The crew spent two and a half weeks shooting the film, and six months editing it. For baby Xana, the filmmakers cast Violet Long (an infant at that time), whose parents are Daniel (the film's co-producer) and Darby Long.

==Release==
The film had its world premiere at the Sundance Film Festival on January 25, 2011. Shortly after, Screen Media Films acquired distribution rights to the film. It was released on November 18, 2011.

==Critical response==
On review aggregate website Rotten Tomatoes, The Lie has an approval rating of 74% based on 19 reviews.
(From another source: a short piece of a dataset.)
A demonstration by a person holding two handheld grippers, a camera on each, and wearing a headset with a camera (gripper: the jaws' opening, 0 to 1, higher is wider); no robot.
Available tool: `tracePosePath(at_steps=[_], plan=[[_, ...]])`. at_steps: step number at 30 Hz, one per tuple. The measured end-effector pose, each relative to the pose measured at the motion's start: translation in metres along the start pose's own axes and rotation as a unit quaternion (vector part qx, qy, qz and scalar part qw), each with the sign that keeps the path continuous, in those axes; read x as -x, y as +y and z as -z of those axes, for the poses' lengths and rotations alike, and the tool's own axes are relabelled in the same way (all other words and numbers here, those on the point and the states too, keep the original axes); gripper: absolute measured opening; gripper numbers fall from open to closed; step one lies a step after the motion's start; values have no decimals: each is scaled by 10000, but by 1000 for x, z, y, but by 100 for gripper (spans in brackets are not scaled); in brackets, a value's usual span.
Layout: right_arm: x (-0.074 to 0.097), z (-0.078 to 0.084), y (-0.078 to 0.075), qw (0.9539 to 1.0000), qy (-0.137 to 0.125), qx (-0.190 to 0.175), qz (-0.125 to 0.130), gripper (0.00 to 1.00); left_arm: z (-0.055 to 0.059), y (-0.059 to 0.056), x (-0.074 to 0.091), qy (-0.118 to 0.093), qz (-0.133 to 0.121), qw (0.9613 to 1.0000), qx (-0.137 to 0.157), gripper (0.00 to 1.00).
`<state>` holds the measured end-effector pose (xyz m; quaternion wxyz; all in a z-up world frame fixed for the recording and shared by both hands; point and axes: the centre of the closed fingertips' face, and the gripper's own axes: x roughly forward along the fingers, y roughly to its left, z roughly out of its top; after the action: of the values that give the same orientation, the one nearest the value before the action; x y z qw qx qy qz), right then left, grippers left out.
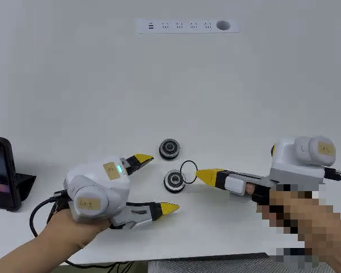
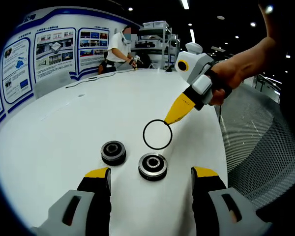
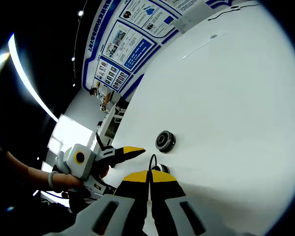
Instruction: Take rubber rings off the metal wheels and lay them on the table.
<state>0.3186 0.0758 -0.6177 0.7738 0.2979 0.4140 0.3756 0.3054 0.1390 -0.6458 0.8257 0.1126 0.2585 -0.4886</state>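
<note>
The right tool (image 1: 200, 175) has its yellow tips pinched shut on a thin black rubber ring (image 1: 181, 169); the ring hangs from those tips just beside the nearer wheel (image 1: 174, 180) and is off it; whether it touches the counter (image 1: 244, 102) I cannot tell. The left tool (image 1: 157, 183) is spread wide with nothing between its jaws; in the left gripper view the nearer wheel (image 2: 153, 166) lies just ahead of the two tips, with the ring (image 2: 143, 135) beyond it. The second wheel (image 1: 169, 149) lies flat a little further back, apart from the first; a phone (image 1: 0, 173) stands at the left edge; a power strip (image 1: 187, 25) lies at the far side.
</note>
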Motion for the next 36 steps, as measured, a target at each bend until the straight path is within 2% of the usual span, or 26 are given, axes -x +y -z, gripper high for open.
tracePosePath(at_steps=[9,21,29,34,36], plan=[[13,-10,-24,9994,-157,-104,302,2,2,5,2,18,-82,10000,50,67],[13,2,-54,9964,-9,-154,835,2,5,6,5,43,-103,9999,90,66],[14,1,-59,9943,48,238,1037,7,5,6,6,46,-90,9999,116,65],[17,0,-67,9887,219,777,1266,13,4,5,5,30,-61,9999,116,63],[18,0,-65,9860,276,1027,1282,13,3,5,5,27,-66,9999,120,63]])
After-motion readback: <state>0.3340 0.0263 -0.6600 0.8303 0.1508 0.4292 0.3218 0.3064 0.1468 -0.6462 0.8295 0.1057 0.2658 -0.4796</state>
On Metacritic, the film has a score of 59 out of 100 based on 12 reviews, indicating "mixed or average reviews".

Anthony Breznican of Entertainment Weekly said "[T]his ultra-low-budget dark-comedy also may be one of the upcoming Sundance Film Festival's most touching family dramas." In The New York Times, Jeannette Catsoulis commented the film is "beautifully acted and emotionally resonant -- in the film's best scene, Clover's face silently telegraphs the dawning realization that Lonnie's hideous new song is really a terrible confession -- The Lie is about adjusting one's self-portrait to accommodate changing realities." Roger Ebert awarded the film 3 out of 4 stars, saying, "It's easy to imagine this movie going wrong: Pumping up the drama, punching the big developments, using the wrong music. It keeps its cool. One test of a new director is how he handles a scene that has cliche written all over it. In The Lie, Lonnie, Clover and baby Xana go on a weekend camping trip, and we see they truly do make up a family, and Leonard does this in a convincing and affectionate way."

Mark Olsen of The Los Angeles Times wrote, "Though the scenes for The Lie have a preconceived shape and direction, there are only spare snippets of specific dialogue written, in the hope that the tightrope walk of the creative moment will help capture some real-life spark."